--- RECORDS FOR THIS EXERCISE Enclosed Below ---

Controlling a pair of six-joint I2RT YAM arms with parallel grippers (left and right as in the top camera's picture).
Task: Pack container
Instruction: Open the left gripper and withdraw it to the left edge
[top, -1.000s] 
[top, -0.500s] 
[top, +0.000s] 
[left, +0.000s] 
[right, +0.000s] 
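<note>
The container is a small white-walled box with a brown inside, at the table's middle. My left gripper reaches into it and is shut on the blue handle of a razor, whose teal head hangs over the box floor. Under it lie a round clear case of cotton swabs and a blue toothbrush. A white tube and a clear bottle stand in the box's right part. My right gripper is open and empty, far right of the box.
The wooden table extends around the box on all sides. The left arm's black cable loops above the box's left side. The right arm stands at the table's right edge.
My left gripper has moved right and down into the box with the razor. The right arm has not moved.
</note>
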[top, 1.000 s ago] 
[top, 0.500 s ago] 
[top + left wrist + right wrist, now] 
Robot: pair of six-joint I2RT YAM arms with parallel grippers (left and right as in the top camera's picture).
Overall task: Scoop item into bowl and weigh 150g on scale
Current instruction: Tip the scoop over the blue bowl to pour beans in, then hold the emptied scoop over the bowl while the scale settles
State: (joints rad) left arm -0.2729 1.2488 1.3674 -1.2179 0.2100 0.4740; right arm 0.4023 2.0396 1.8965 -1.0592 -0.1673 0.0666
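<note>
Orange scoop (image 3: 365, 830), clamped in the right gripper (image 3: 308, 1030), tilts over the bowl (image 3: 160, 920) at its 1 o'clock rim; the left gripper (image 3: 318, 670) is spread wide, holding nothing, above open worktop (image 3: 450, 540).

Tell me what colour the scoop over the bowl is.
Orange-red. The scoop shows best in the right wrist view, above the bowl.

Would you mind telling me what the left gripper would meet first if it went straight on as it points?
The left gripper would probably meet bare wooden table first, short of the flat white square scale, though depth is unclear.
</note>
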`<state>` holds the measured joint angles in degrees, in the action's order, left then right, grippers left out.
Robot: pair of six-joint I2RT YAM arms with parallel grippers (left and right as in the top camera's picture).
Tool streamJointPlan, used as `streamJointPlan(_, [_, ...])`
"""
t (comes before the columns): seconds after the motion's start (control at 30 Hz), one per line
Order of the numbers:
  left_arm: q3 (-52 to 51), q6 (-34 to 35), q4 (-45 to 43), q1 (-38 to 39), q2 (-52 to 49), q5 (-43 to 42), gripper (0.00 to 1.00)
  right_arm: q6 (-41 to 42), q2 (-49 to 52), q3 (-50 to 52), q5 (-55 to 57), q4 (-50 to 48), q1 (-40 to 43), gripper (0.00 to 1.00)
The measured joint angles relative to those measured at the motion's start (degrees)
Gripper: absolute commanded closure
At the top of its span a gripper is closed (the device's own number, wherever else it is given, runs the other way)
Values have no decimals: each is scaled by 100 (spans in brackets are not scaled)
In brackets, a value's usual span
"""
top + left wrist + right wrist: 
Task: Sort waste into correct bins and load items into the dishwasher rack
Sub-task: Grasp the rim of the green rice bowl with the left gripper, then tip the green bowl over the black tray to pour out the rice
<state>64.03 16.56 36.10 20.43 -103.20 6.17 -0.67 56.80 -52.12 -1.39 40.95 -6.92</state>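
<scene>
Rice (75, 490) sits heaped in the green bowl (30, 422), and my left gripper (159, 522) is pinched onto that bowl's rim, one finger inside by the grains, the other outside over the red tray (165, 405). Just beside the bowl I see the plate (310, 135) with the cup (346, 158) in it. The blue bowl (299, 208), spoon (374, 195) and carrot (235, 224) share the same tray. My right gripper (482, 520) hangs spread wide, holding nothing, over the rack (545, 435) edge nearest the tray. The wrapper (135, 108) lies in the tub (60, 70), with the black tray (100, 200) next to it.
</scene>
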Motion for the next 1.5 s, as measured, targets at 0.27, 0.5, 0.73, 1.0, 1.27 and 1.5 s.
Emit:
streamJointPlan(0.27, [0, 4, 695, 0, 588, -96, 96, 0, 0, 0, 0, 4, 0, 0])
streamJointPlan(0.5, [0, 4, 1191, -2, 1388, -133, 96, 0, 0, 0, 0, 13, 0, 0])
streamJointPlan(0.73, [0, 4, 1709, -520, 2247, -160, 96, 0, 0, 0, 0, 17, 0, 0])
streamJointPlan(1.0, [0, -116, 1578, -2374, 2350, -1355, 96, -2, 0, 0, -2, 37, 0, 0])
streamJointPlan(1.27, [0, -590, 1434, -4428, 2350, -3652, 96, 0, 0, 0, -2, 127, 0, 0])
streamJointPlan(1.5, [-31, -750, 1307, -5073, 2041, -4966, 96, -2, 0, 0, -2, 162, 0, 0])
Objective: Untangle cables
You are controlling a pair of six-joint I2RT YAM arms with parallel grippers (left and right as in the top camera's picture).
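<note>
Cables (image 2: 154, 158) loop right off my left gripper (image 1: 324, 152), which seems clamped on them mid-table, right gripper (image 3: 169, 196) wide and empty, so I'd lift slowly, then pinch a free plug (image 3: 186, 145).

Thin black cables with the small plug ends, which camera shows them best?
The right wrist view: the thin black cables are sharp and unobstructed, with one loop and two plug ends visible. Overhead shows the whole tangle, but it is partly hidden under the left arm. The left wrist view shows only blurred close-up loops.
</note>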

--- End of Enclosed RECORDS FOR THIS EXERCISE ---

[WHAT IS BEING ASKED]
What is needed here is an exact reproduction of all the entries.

[EXERCISE ANSWER]
Controlling a pair of six-joint I2RT YAM arms with parallel grippers (left and right as in the top camera's picture).
Task: Pack container
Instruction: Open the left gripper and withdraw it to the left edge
[top, -1.000s] 
[top, -0.500s] 
[top, +0.000s] 
[left, +0.000s] 
[right, +0.000s] 
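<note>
The container is a small white-walled box with a brown inside, at the table's middle. My left gripper reaches into it and is shut on the blue handle of a razor, whose teal head hangs over the box floor. Under it lie a round clear case of cotton swabs and a blue toothbrush. A white tube and a clear bottle stand in the box's right part. My right gripper is open and empty, far right of the box.
The wooden table extends around the box on all sides. The left arm's black cable loops above the box's left side. The right arm stands at the table's right edge.
My left gripper has moved right and down into the box with the razor. The right arm has not moved.
</note>
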[top, 1.000 s ago] 
[top, 0.500 s ago] 
[top + left wrist + right wrist, now] 
Robot: pair of six-joint I2RT YAM arms with parallel grippers (left and right as in the top camera's picture).
Overall task: Scoop item into bowl and weigh 150g on scale
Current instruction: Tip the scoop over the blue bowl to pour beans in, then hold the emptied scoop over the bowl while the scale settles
State: (joints rad) left arm -0.2729 1.2488 1.3674 -1.2179 0.2100 0.4740; right arm 0.4023 2.0396 1.8965 -1.0592 -0.1673 0.0666
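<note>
Orange scoop (image 3: 365, 830), clamped in the right gripper (image 3: 308, 1030), tilts over the bowl (image 3: 160, 920) at its 1 o'clock rim; the left gripper (image 3: 318, 670) is spread wide, holding nothing, above open worktop (image 3: 450, 540).

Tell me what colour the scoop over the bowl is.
Orange-red. The scoop shows best in the right wrist view, above the bowl.

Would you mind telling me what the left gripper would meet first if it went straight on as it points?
The left gripper would probably meet bare wooden table first, short of the flat white square scale, though depth is unclear.
</note>
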`<state>` holds the measured joint angles in degrees, in the action's order, left then right, grippers left out.
Robot: pair of six-joint I2RT YAM arms with parallel grippers (left and right as in the top camera's picture).
Tool streamJointPlan, used as `streamJointPlan(_, [_, ...])`
"""
t (comes before the columns): seconds after the motion's start (control at 30 Hz), one per line
Order of the numbers:
  left_arm: q3 (-52 to 51), q6 (-34 to 35), q4 (-45 to 43), q1 (-38 to 39), q2 (-52 to 49), q5 (-43 to 42), gripper (0.00 to 1.00)
  right_arm: q6 (-41 to 42), q2 (-49 to 52), q3 (-50 to 52), q5 (-55 to 57), q4 (-50 to 48), q1 (-40 to 43), gripper (0.00 to 1.00)
The measured joint angles relative to those measured at the motion's start (degrees)
Gripper: absolute commanded closure
At the top of its span a gripper is closed (the device's own number, wherever else it is given, runs the other way)
Values have no decimals: each is scaled by 100 (spans in brackets are not scaled)
In brackets, a value's usual span
"""
top + left wrist + right wrist: 
Task: Sort waste into correct bins and load items into the dishwasher rack
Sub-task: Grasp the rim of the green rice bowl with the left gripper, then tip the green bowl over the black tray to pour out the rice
<state>64.03 16.56 36.10 20.43 -103.20 6.17 -0.67 56.80 -52.12 -1.39 40.95 -6.92</state>
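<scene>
Rice (75, 490) sits heaped in the green bowl (30, 422), and my left gripper (159, 522) is pinched onto that bowl's rim, one finger inside by the grains, the other outside over the red tray (165, 405). Just beside the bowl I see the plate (310, 135) with the cup (346, 158) in it. The blue bowl (299, 208), spoon (374, 195) and carrot (235, 224) share the same tray. My right gripper (482, 520) hangs spread wide, holding nothing, over the rack (545, 435) edge nearest the tray. The wrapper (135, 108) lies in the tub (60, 70), with the black tray (100, 200) next to it.
</scene>
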Motion for the next 1.5 s, as measured, targets at 0.27, 0.5, 0.73, 1.0, 1.27 and 1.5 s.
Emit:
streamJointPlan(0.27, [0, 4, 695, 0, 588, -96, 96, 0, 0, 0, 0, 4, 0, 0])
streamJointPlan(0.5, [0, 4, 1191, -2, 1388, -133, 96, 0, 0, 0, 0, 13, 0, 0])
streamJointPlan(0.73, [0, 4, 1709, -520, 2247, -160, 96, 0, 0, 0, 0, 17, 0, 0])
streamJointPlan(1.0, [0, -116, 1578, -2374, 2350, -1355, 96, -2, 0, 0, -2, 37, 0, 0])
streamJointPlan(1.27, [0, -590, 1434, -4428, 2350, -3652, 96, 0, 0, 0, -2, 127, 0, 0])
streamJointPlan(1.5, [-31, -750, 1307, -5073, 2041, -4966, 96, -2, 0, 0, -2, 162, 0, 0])
Objective: Untangle cables
You are controlling a pair of six-joint I2RT YAM arms with parallel grippers (left and right as in the top camera's picture).
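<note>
Cables (image 2: 154, 158) loop right off my left gripper (image 1: 324, 152), which seems clamped on them mid-table, right gripper (image 3: 169, 196) wide and empty, so I'd lift slowly, then pinch a free plug (image 3: 186, 145).

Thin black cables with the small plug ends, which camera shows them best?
The right wrist view: the thin black cables are sharp and unobstructed, with one loop and two plug ends visible. Overhead shows the whole tangle, but it is partly hidden under the left arm. The left wrist view shows only blurred close-up loops.
</note>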

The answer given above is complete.